BLBG: Pimco Cuts U.S., U.K. Bonds as Borrowing Increases (Update3)
By Wes Goodman
Jan. 4 (Bloomberg) -- Pacific Investment Management Co., which runs the world’s biggest bond fund, is cutting holdings of U.S. and U.K. debt as the two nations increase borrowing to record levels.
Pimco is “more cautious” on corporate bonds and holds fewer mortgage-backed securities than the percentages in the benchmarks it uses to gauge performance, wrote Paul McCulley, a portfolio manager and member of the investment committee, in his 2010 outlook. The company is also underweight Treasury Inflation Protected Securities, according to the report on Newport Beach, California-based Pimco’s Web site.
“This all leaves us with portfolios that appear, more than at other times, to be hugging the benchmarks with no bold positioning,” McCulley wrote. “We’re making a very active decision to run light on risk.”
Yields, which move opposite to prices, will rise in the U.S. and the U.K. this year, according to Bloomberg surveys of economists. Treasuries fell 3.7 percent in 2009, the most in more than three decades, according to indexes compiled by Bank of America’s Merrill Lynch unit, as the U.S. increased debt sales to snap the biggest economic slump since the 1930s. U.K. gilts fell 1.3 percent last year, the indexes show.
The yield on the benchmark 10-year note rose four basis points to 3.87 percent as of 12:22 p.m. in Tokyo, according to BGCantor Market Data. The 3.375 percent security dropped 9/32, or $2.81 per $1,000 face amount, to 95 31/32. Yields advanced to 3.91 percent on Dec. 31, the highest level in six months.
Yield Outlook
Yields will climb to 3.97 percent by year-end, according to a Bloomberg survey with the most recent forecasts given the heaviest weightings. U.K. 10-year rates will advance to 4.31 percent from today’s 4.01 percent, a separate survey showed.
Bill Gross, who manages the record $199.5 billion Pimco Total Return Fund, cut government debt holdings and boosted cash to the most since Lehman Brothers Holdings Inc. collapsed in 2008, the company reported on its Web site on Dec. 18. The fund returned 13.8 percent last year, beating about half of its competitors, according to data compiled by Bloomberg.
Under what Pimco has termed the “new normal,” investors will face lower-than-average returns with heightened government regulation, lower consumption, slower growth and a shrinking global role for the U.S. economy.
Tight Credit
Federal Reserve Vice Chairman Donald Kohn said tight bank credit and caution among households and businesses may impede spending amid an improvement in financial markets, speaking yesterday to the American Economic Association in Atlanta.

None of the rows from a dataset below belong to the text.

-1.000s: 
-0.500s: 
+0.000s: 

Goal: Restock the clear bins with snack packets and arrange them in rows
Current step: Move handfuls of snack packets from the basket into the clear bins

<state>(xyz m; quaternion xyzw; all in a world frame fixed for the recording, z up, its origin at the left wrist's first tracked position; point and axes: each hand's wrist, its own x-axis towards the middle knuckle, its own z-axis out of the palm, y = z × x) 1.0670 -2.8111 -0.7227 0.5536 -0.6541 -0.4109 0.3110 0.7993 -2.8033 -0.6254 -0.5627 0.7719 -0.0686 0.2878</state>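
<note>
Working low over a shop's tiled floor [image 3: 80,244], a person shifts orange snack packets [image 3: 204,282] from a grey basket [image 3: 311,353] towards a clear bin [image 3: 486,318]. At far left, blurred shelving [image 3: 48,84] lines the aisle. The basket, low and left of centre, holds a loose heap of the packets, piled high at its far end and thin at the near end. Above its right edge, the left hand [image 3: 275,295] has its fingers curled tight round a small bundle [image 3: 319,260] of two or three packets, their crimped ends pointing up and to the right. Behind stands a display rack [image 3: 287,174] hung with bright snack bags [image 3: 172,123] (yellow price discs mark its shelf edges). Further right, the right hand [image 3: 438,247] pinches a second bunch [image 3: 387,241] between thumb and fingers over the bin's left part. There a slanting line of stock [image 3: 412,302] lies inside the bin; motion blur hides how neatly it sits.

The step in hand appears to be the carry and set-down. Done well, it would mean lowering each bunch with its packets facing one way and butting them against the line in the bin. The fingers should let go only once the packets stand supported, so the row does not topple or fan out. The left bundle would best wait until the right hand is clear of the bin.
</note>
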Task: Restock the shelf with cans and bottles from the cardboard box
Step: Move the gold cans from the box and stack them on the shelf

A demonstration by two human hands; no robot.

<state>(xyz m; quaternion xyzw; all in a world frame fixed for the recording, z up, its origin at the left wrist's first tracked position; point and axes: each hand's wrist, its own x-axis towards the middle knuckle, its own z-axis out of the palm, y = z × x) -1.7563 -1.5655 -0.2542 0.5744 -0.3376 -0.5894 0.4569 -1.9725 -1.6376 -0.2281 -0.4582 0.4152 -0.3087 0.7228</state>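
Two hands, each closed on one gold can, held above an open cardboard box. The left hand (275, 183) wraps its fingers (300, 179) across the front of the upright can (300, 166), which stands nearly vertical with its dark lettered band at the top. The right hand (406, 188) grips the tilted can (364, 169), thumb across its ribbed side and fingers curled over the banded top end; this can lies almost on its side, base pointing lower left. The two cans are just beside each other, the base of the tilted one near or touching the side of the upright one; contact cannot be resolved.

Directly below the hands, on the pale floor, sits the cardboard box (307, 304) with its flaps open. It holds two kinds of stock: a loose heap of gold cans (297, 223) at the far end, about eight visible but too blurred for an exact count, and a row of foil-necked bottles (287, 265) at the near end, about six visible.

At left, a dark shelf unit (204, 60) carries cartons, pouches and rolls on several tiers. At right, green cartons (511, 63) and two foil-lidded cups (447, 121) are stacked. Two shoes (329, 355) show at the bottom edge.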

The Fed may amend its promise to hold interest rates at a record for an “extended period,” though it will refrain from raising borrowing costs in 2010, according to Pimco, which is a unit of Munich-based insurer Allianz SE.
“The moment the Fed changes any one of its words, it’s going to be a very unpleasant experience,” McCulley wrote.
Treasuries tumbled in 2009 as U.S. marketable debt increased to a record $7.17 trillion in November from $5.8 trillion at the end of 2008.
Fed officials are considering a proposal to schedule limited sales of bonds as part of a range of tools for withdrawing record monetary stimulus. The U.S. central bank has purchased mortgage-backed securities, Treasuries and federal housing agency debt, expanding its balance sheet by more than $1 trillion during the crisis.
Asset Sales
The Federal Open Market Committee discussed asset sales at its November meeting, with some members in favor and others warning it would cause “sharp increases” in longer-term interest rates, according to minutes of the meeting released on Nov. 24.
U.K. bond sales will surge to a record 220 billion pounds ($354.4 billion) in the fiscal year ending March 31, a 50 percent jump from the previous year and a fourfold increase from the average in the five years before Lehman Brothers collapsed in 2008.
Pimco is turning less optimistic on corporate bonds and mortgage-backed securities following their gains in 2009, McCulley said.
The company’s money managers favor sovereign debt, corporate bonds and currencies in emerging markets, he wrote.
Extra Holdings
Pimco added to its holdings of securities sold by governments and companies in the Middle East after Dubai World on Nov. 25 asked to delay payments on some of its debt, triggering a slump in some emerging-market assets, Michael Gomez, co-head of emerging markets at the money manager said Dec. 10.
Pimco holds fewer Treasury Inflation Protected Securities than the amounts in its benchmarks, McCulley wrote. “Risks are currently weighted toward a disinflationary environment,” the report said. Disinflation is a slowing of inflation. Pimco is “modestly bullish” on bonds from the countries that share the euro, according to the report.
The company is positive on Build America Bonds and is “fairly neutral on plain old municipal bonds,” the report said.